Directions for this task:
What follows is a listing to be repeated in full and without alteration.

Source data:
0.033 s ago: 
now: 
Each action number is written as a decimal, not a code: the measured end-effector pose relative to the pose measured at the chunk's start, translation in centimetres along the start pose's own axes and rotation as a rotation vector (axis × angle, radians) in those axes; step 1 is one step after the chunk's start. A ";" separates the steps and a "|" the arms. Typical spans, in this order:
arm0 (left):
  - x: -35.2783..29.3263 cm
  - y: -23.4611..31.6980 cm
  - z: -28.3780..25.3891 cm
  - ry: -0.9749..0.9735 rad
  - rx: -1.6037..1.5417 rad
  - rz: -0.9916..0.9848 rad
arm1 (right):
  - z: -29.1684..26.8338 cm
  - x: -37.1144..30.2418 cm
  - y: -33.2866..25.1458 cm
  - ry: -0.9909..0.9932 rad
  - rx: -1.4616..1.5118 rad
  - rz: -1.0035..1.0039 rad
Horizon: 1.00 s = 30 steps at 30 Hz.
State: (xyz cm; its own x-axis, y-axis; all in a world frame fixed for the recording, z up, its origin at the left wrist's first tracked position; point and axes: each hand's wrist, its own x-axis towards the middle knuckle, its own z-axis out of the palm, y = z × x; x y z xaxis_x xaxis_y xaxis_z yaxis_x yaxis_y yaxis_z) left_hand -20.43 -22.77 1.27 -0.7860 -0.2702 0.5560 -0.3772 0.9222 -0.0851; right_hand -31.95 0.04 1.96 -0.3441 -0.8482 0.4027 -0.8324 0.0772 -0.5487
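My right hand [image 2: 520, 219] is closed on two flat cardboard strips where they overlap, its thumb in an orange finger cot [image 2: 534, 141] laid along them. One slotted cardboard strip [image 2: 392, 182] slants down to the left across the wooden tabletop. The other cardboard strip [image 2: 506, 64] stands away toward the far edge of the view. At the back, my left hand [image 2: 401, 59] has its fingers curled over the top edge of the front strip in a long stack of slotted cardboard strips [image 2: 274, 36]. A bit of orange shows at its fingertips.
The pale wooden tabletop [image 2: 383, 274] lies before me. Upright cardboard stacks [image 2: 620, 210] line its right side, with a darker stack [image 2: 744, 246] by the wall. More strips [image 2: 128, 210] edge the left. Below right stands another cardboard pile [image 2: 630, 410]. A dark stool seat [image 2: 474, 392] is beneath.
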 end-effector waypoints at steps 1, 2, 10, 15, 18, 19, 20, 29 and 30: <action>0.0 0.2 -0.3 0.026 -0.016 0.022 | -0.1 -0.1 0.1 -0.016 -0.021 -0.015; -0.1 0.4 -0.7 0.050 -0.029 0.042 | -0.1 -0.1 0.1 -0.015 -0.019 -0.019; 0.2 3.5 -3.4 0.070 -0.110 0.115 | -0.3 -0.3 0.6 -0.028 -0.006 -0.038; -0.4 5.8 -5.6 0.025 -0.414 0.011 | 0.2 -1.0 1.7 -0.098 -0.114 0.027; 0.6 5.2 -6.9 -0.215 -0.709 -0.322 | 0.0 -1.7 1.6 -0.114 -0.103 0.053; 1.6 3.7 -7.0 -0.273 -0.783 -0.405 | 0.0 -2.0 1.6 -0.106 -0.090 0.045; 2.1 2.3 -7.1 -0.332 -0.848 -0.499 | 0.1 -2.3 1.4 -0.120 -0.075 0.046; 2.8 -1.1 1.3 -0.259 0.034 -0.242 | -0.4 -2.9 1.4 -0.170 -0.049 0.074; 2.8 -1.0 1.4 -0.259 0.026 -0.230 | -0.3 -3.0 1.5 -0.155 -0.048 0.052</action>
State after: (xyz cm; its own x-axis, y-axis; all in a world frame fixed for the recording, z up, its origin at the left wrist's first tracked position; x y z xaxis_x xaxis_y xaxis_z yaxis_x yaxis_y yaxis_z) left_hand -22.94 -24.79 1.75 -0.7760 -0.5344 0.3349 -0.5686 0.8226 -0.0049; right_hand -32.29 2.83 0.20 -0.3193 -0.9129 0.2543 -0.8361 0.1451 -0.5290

Exercise response:
0.033 s ago: 
now: 
Each action number is written as a decimal, not a code: the measured end-effector pose relative to the pose measured at the chunk's start, translation in centimetres along the start pose's own axes and rotation as a rotation vector (axis × angle, radians) in those axes; step 1 is one step after the chunk's start. A ";" separates the steps and a "|" the arms. Typical spans, in this order:
arm0 (left):
  - x: -35.2783..29.3263 cm
  - y: -23.4611..31.6980 cm
  - z: -28.3780..25.3891 cm
  - ry: -0.9749..0.9735 rad
  - rx: -1.6037..1.5417 rad
  - rz: -0.9916..0.9848 rad
arm1 (right):
  - z: -29.1684..26.8338 cm
  - x: -37.1144..30.2418 cm
  - y: -33.2866..25.1458 cm
  - ry: -0.9909..0.9932 rad
  - rx: -1.4616..1.5118 rad
  - rz: -1.0035..1.0039 rad
Horizon: 1.00 s = 30 steps at 30 Hz.
State: (xyz cm; its own x-axis, y-axis; all in a world frame fixed for the recording, z up, its origin at the left wrist's first tracked position; point and axes: each hand's wrist, its own x-axis towards the middle knuckle, its own z-axis out of the palm, y = z × x; x y z xaxis_x xaxis_y xaxis_z yaxis_x yaxis_y yaxis_z) left_hand -20.43 -22.77 1.27 -0.7860 -0.2702 0.5560 -0.3772 0.9222 -0.0851; right_hand -31.95 0.04 1.96 -0.3441 -0.8482 0.4027 -0.8324 0.0772 -0.5487
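My right hand [image 2: 520, 219] is closed on two flat cardboard strips where they overlap, its thumb in an orange finger cot [image 2: 534, 141] laid along them. One slotted cardboard strip [image 2: 392, 182] slants down to the left across the wooden tabletop. The other cardboard strip [image 2: 506, 64] stands away toward the far edge of the view. At the back, my left hand [image 2: 401, 59] has its fingers curled over the top edge of the front strip in a long stack of slotted cardboard strips [image 2: 274, 36]. A bit of orange shows at its fingertips.
The pale wooden tabletop [image 2: 383, 274] lies before me. Upright cardboard stacks [image 2: 620, 210] line its right side, with a darker stack [image 2: 744, 246] by the wall. More strips [image 2: 128, 210] edge the left. Below right stands another cardboard pile [image 2: 630, 410]. A dark stool seat [image 2: 474, 392] is beneath.
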 end-effector waypoints at steps 1, 2, 10, 15, 18, 19, 20, 29 and 30: <action>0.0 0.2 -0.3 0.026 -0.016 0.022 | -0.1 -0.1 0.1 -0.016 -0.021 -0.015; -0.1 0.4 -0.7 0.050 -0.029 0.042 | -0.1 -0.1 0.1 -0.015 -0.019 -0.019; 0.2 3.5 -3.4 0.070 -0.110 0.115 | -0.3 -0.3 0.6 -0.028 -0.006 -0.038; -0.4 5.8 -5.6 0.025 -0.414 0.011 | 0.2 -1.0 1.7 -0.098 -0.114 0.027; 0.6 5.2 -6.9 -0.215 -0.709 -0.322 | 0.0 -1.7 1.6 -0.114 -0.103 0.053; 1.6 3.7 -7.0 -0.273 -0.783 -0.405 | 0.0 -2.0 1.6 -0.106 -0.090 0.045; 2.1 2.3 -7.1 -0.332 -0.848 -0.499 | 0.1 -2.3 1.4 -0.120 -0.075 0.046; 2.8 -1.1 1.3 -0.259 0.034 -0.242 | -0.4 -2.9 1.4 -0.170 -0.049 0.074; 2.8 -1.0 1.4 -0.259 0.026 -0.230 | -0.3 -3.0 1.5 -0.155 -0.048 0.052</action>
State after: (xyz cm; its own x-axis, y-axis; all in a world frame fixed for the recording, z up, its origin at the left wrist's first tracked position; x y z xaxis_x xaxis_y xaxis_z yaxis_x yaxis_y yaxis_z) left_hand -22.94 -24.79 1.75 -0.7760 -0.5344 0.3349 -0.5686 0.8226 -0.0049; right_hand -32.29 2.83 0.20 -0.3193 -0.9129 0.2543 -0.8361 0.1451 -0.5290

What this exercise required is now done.